Broadband Rolls on to Greater Coverage
Broadband’s march to increased coverage of the domestic landscape will continue as companies rush to take advantage from the myriad of applications becoming available on a multitude of devices. Upgrades in Ethernet based fiber will continue at a brisk pace as the increase in content based demand hits an all-time high. However, wireless solutions will dominate these upgrades to underserved markets where landline build-outs continue to lack the economic payback for such investments. Partnerships in ISP providers will dominate the landscape as operators look to enhance their access to new markets and greater customer households. “Stability has returned to the telecommunications industry and with the continued shift to wireless and cloud-based services we are forecasting strong revenue growth in the managed and outsourcing services segments,” says Fran Caulfield, Research Director for Insight Research.
Legislators will Demand more Spectrum from Broadcasters
With the unprecedented nixing of the AT&T/T-Mobile merger in 2011 by regulators ushered in a new era of increased scrutiny on monopolistic horizontal partnerships, therefore blocking deals which seem egregious to competitive forces. Still AT&T and others need additional spectrum and quickly. The FCC will take up this mantra and move forward to recapture unused spectrum held by broadcasters. The commission has long lobbied for additional mobile spectrum and will continue its goal to get the job done, with or without broadcaster approval.

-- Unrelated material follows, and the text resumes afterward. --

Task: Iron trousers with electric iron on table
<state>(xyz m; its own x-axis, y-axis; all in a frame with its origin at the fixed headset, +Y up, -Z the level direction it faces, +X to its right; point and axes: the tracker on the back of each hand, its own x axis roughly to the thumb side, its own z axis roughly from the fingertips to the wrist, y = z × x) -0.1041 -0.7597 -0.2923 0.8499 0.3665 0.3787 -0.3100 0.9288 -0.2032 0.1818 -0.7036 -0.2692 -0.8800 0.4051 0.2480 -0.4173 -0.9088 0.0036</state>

Legislators will be asked to approve various broadband mergers as companies jockey for position to stay relevant in markets dominated by much larger players, such as the possibility of a Sprint/T-Mobile vs. AT&T and Verizon in the mobile market.
2012 will be about continued strong demand for mobile/wireless services. Mergers will arise with smaller operators working to partner with like companies to counteract the market domination of a few players. Content demand will be strong the broadband spectrum especially for OTT operators and across all devices. Cable Operators will have to rethink their market strategy to compete with the underlying forces causing defections of customers. Privacy and Piracy will be a top agenda for legislators as the growth of broadband worldwide continues to put strains on accessibility, and control of an Internet economy.